#### Exercise directions:
Without the pictures, output all of the data exactly.

#### Raw data:
━━━

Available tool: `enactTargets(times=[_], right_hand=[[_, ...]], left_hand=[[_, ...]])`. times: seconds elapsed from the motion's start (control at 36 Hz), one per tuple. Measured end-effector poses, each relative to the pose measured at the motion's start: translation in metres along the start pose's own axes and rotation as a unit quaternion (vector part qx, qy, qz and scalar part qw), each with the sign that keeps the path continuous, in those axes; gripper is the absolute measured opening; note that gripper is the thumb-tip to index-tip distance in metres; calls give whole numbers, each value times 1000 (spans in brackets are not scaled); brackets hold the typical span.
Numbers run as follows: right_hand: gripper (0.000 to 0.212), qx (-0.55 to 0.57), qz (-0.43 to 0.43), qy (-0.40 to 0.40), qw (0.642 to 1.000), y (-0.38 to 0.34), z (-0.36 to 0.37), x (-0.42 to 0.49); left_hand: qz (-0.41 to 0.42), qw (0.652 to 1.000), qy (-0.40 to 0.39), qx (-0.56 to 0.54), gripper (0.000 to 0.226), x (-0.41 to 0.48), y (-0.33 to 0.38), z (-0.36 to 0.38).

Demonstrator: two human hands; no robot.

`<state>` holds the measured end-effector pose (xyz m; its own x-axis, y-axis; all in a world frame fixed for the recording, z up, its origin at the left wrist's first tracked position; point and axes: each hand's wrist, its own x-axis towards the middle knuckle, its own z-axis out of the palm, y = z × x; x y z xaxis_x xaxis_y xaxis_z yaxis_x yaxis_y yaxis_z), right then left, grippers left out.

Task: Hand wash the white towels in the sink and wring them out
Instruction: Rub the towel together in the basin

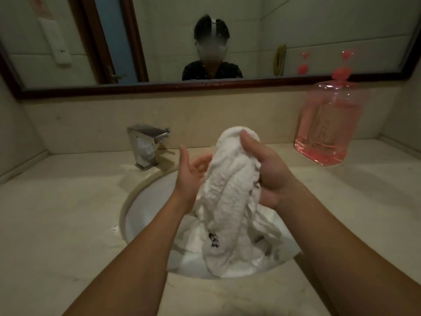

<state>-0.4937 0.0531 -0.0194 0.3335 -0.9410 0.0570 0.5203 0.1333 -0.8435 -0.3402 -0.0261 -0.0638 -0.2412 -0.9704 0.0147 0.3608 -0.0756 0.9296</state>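
Note:
A bunched white towel (230,190) stands lifted above the round white sink (145,201), its lower end trailing into the basin with a dark mark near the bottom. My right hand (266,169) grips the towel's upper right side, thumb over the top. My left hand (193,169) is at the towel's left side with its palm turned toward it and fingers loosely spread, touching the cloth. More white towel fabric (268,252) lies heaped in the basin under the lifted part.
A chrome faucet (145,144) stands behind the sink at the left. A large clear bottle of pink liquid (328,128) with a pump sits on the beige counter (57,213) at the back right. A framed mirror (159,42) covers the wall above.

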Motion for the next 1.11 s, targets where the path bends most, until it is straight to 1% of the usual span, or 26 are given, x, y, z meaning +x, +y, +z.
enactTargets(times=[0.08,0.14,0.17,0.22,0.25,0.31,0.36,0.39,0.44,0.5,0.53,0.56,0.58,0.64,0.67,0.72,0.78,0.81,0.86,0.89,0.92,0.97,1.0,1.03,1.08,1.11], right_hand=[[64,69,-55,-8,996,-6,1,3],[69,102,-95,0,990,-12,-5,2],[72,116,-113,5,987,-15,-8,1],[74,139,-132,19,981,-19,-17,-1],[75,139,-133,39,980,-21,-23,-2],[77,107,-118,90,983,-23,-36,-4],[79,50,-86,123,987,-24,-50,-11],[77,15,-58,120,991,-23,-56,-17],[74,-52,13,92,994,-20,-65,-27],[78,-149,68,68,984,-14,-67,-29],[77,-189,83,50,977,-11,-64,-27],[77,-210,79,53,973,-10,-62,-23],[80,-214,56,72,973,-10,-58,-18],[82,-167,-7,112,979,-7,-57,-6],[77,-115,-36,122,985,-6,-55,-2],[62,3,-70,101,992,-6,-47,4],[42,68,-86,77,991,-7,-36,7],[35,76,-94,74,990,-8,-34,8],[31,73,-108,75,989,-10,-33,8],[32,68,-110,78,988,-11,-34,6],[33,65,-112,80,988,-12,-37,4],[31,33,-115,112,987,-16,-48,-3],[33,-6,-116,144,983,-19,-54,-7],[38,-59,-118,181,975,-20,-62,-10],[49,-181,-117,232,949,-20,-74,-13],[52,-230,-110,253,933,-18,-77,-11]], left_hand=[[-28,988,-121,96,97,-9,-6,7],[-42,976,-166,132,97,-8,-12,8],[-43,973,-174,145,102,-7,-14,6],[-34,966,-180,182,119,0,-20,1],[-17,963,-185,196,120,2,-22,0],[7,964,-178,195,105,0,-21,2],[-19,984,-133,115,97,-3,-12,6],[-40,990,-117,66,92,-3,-6,7],[-56,993,-104,-17,87,-3,5,6],[-53,989,-97,-96,90,-1,10,-1],[-55,985,-97,-129,94,0,10,-5],[-53,983,-96,-150,97,2,9,-9],[-47,980,-102,-163,100,3,9,-12],[-21,977,-129,-168,105,4,9,-15],[-6,977,-152,-150,107,0,10,-12],[15,981,-180,-68,109,-4,6,-4],[12,983,-175,51,104,-8,-3,4],[17,980,-178,93,108,-6,-8,8],[-19,979,-172,112,122,-2,-19,10],[-30,979,-164,113,123,-3,-18,11],[-37,980,-162,110,118,-4,-16,14],[-45,982,-163,84,100,-7,-11,17],[-64,983,-165,49,90,-7,-7,14],[-83,982,-168,4,85,-5,-4,10],[-102,976,-175,-84,86,-4,3,1],[-103,974,-170,-112,87,-2,5,-1]])
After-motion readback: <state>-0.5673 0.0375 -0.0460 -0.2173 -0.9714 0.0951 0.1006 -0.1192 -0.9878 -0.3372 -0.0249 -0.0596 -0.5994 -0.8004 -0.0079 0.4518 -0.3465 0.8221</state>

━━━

#### Task response:
Available tool: `enactTargets(times=[_], right_hand=[[_, ...]], left_hand=[[_, ...]])`. times: seconds elapsed from the motion's start (control at 36 Hz), one per tuple. Measured end-effector poses, each relative to the pose measured at the motion's start: translation in metres along the start pose's own axes and rotation as a unit quaternion (vector part qx, qy, qz and scalar part qw), each with the sign that keeps the path continuous, in those axes; gripper is the absolute measured opening; note that gripper is the thumb-tip to index-tip distance in metres; calls give whole numbers, each value times 1000 (spans in brackets are not scaled); brackets hold the typical span.
Numbers run as follows: right_hand: gripper (0.000 to 0.212), qx (-0.55 to 0.57), qz (-0.43 to 0.43), qy (-0.40 to 0.40), qw (0.642 to 1.000), y (-0.38 to 0.34), z (-0.36 to 0.37), x (-0.42 to 0.49); left_hand: qz (-0.41 to 0.42), qw (0.652 to 1.000), qy (-0.40 to 0.39), qx (-0.56 to 0.54), gripper (0.000 to 0.226), x (-0.41 to 0.48), y (-0.33 to 0.38), z (-0.36 to 0.38).

Demonstrator: two human hands; no robot.

`<state>` holds the measured end-effector pose (xyz m; its own x-axis, y-axis; all in a world frame fixed for the recording, z up, its origin at the left wrist's first tracked position; point and axes: each hand's wrist, its own x-axis towards the middle knuckle, its own z-axis out of the palm, y = z × x; x y z xaxis_x xaxis_y xaxis_z yaxis_x yaxis_y yaxis_z), right then left, grippers left out.

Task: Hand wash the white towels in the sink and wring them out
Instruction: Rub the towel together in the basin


<state>-0.4937 0.0531 -0.0194 0.3335 -0.9410 0.0570 0.5203 0.1333 -0.8435 -0.3402 -0.0261 -0.0638 -0.2412 -0.9704 0.0147 0.3608 -0.0756 0.9296</state>
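Note:
A bunched white towel (230,190) stands lifted above the round white sink (145,201), its lower end trailing into the basin with a dark mark near the bottom. My right hand (266,169) grips the towel's upper right side, thumb over the top. My left hand (193,169) is at the towel's left side with its palm turned toward it and fingers loosely spread, touching the cloth. More white towel fabric (268,252) lies heaped in the basin under the lifted part.
A chrome faucet (145,144) stands behind the sink at the left. A large clear bottle of pink liquid (328,128) with a pump sits on the beige counter (57,213) at the back right. A framed mirror (159,42) covers the wall above.
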
Motion for the next 1.11 s, targets where the path bends most, until it is straight to 1% of the usual span, or 26 are given, x, y, z meaning +x, +y, +z.
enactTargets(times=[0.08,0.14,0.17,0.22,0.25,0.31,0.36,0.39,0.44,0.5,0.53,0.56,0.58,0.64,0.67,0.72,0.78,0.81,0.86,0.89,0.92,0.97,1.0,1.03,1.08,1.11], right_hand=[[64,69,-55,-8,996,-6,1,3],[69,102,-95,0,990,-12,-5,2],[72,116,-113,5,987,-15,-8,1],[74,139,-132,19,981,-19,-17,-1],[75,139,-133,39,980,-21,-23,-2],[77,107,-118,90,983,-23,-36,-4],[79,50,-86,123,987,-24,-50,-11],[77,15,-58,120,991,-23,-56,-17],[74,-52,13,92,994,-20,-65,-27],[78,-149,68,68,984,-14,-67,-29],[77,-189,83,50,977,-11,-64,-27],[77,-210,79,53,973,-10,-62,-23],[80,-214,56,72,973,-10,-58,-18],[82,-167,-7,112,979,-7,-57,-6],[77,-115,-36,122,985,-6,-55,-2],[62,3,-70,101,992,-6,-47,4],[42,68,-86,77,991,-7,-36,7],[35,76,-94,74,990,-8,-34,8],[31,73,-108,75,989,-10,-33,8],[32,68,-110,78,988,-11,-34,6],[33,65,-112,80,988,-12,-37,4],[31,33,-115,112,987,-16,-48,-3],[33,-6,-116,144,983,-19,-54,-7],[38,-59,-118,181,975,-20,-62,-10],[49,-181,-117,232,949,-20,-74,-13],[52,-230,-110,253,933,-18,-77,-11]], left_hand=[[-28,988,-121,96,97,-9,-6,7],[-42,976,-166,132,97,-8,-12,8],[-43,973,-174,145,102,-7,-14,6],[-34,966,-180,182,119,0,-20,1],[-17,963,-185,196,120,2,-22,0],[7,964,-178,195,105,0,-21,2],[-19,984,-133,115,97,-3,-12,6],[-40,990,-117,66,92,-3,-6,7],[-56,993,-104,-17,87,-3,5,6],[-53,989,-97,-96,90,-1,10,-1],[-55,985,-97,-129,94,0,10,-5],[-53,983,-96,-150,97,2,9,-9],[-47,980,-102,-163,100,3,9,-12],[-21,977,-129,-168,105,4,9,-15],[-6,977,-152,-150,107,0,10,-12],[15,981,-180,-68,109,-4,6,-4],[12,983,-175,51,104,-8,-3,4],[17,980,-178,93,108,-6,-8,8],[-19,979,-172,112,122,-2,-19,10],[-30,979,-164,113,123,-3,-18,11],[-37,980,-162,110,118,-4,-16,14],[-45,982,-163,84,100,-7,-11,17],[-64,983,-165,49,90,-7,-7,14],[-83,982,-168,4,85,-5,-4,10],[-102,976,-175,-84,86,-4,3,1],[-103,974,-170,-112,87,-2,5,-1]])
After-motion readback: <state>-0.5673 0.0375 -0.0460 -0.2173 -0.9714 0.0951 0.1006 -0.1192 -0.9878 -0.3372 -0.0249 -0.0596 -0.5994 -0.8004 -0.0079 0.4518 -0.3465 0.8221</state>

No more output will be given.